Quando terminar, armazenou a amostra a quatro graus Celsius após a calibração. Comece as medições de fluorescência ajustando primeiro o controlador de temperatura para 25 graus Celsius enquanto a temperatura se estabiliza. Configure os parâmetros adequados para medições cinéticas no software de aquisição de dados.

Depois de abrir o software para o fluorímetro espectral, defina a largura de deslizamento para 2,73 nanômetros para a excitação e a emissão monocromática. Em seguida, defina o tempo de integração para 10 segundos para cada 62º ponto de tempo e defina o tempo total de medição para 24 horas. Por fim, defina os comprimentos de onda de excitação e emissão para corresponder à floresta de flora usada no experimento.

Em seguida, adicione 410,2 microlitros de água livre de nuclease e 52,8 microlitros de 10 tampão EDTA de acetato extra contendo 125 milimolares de magnésio a uma célula de quartzo sintético. Adicione também dois microlitros de fios T poli de 300 milimolares e, em seguida, vortex a célula de quartzo sintético por 10 a 15 segundos. Em seguida, com nove microlitros das fitas repórter a 10 micromolares e seis microlitros de cada fita auxiliar a 10 micromolares.

Em seguida, a 45 microlitros das comportas da junta e do garfo em um micromolar e misture suavemente a solução pipetando-a para cima e para baixo pelo menos 20 vezes.
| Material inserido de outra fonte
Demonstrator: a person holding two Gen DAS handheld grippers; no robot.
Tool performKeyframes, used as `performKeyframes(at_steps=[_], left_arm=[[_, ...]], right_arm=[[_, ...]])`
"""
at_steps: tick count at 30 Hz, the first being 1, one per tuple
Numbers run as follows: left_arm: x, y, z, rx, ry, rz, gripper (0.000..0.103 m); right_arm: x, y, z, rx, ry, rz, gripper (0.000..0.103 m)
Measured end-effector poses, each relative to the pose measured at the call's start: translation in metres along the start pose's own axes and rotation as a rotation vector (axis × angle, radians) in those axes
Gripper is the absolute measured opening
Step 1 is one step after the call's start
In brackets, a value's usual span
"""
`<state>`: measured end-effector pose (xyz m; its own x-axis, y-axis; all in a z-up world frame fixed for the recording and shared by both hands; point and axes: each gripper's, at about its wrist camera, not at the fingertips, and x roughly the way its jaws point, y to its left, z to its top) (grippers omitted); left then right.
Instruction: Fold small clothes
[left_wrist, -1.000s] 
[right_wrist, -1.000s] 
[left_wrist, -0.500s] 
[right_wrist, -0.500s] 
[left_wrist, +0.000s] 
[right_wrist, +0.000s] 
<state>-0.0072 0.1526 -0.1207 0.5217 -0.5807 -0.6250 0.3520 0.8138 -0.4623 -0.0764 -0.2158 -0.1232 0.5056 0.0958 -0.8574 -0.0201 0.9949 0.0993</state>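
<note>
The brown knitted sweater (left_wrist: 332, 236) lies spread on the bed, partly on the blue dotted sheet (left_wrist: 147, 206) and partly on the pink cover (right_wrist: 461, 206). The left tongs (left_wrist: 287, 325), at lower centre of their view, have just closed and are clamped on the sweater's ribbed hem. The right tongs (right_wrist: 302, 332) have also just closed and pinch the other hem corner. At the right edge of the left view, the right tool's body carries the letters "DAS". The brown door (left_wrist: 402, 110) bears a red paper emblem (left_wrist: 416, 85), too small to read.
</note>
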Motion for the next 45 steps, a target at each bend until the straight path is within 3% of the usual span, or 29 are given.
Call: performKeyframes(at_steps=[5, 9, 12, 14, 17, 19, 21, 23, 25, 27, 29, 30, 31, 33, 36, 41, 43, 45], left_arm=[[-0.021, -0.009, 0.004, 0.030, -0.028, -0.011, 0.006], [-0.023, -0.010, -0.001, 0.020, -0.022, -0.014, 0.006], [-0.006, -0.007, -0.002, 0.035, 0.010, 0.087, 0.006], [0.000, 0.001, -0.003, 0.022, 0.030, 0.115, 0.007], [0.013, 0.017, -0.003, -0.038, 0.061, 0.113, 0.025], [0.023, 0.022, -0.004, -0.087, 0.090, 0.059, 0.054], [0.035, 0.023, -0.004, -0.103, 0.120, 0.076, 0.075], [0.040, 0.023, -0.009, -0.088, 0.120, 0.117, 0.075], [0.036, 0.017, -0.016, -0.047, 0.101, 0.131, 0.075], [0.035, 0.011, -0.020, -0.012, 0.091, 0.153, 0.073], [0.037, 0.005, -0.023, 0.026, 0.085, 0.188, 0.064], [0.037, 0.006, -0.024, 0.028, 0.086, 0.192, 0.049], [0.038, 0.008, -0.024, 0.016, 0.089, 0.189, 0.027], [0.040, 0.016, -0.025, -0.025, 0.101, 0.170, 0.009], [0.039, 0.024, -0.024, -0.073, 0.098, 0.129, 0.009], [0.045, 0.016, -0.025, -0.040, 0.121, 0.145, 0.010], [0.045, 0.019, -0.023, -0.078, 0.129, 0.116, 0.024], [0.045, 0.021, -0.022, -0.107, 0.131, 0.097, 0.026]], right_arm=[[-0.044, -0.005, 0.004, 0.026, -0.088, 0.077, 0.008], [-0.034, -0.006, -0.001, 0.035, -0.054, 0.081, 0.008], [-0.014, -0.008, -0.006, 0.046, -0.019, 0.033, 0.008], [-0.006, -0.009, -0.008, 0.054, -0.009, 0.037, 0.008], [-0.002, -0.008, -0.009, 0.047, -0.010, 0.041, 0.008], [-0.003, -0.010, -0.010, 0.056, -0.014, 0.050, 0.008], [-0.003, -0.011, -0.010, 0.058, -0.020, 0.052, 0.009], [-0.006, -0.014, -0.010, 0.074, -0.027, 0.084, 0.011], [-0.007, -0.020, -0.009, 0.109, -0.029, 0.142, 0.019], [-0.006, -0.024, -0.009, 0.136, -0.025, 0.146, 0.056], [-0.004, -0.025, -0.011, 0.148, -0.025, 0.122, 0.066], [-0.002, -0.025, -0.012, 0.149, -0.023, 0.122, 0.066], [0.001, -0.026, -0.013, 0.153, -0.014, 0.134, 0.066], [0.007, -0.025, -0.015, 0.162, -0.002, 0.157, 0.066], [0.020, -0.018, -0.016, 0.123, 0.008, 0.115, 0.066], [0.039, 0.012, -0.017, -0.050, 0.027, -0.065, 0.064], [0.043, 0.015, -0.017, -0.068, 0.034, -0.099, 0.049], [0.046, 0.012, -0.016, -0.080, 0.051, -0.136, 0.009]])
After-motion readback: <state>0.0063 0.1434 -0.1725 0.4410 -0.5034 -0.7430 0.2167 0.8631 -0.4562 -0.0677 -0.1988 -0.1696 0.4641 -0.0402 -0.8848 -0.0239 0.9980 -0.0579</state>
Finalmente, a nove microlitros de 10% de sódio, faça sulfato ductal para atingir uma concentração final de 0,15% SDS, misture suavemente a reação pipetando para cima e para baixo pelo menos 20 vezes, coloque imediatamente as células sintéticas de um litro na câmara do fluter de espectro e inicie a medição cinética. Após cinco minutos de medição, adicione três microlitros dos fios de entrada.

Adicione 10 micromolares à célula sintética de um litro. Enquanto o programa de aquisição de dados estiver pausado, misture suavemente a reação pipetando-a para cima e para baixo pelo menos 20 vezes e, em seguida, feche a tampa de luz e continue a registrar a cinética da reação até que ela fique estável. Os dados de cinética de estado para as portas derivadas do plasma e as portas sintetizadas são mostrados aqui nos experimentos.

A concentração da fita de sinal A é fixa, enquanto a quantidade do sinal catalítico B é variada. O sinal C é usado para ler o progresso da reação sem interromper. A rotatividade do ciclo catalítico é definida como a quantidade de sinal C produzida para cada catalisador B em um determinado momento.

Para um sistema catalítico ideal, esse número de rotatividade deve aumentar linearmente com o tempo e ser independente da quantidade de catalisador, desde que o substrato não seja limitante. Aqui observa-se que o sistema sintetizado se desvia do aumento linear ideal do turnover muito mais cedo do que o sistema derivado do plasma, indicando sequestro do catalisador por meio de uma reação colateral indesejável. O vazamento do circuito das portas derivadas do plasma e das sintetizadas é comparado aqui, e observa-se que a proporção do sinal de vazamento usando portas derivadas do plasma é cerca de 8% menor do que a que usa portas sintetizadas após 10 horas de reação.

Depois de assistir a este vídeo, você deve ter uma boa compreensão de como gerar portas de DNA robustas a partir de plasmídeo bacteriano e testar as portas usando medições de cinética de fluorescência.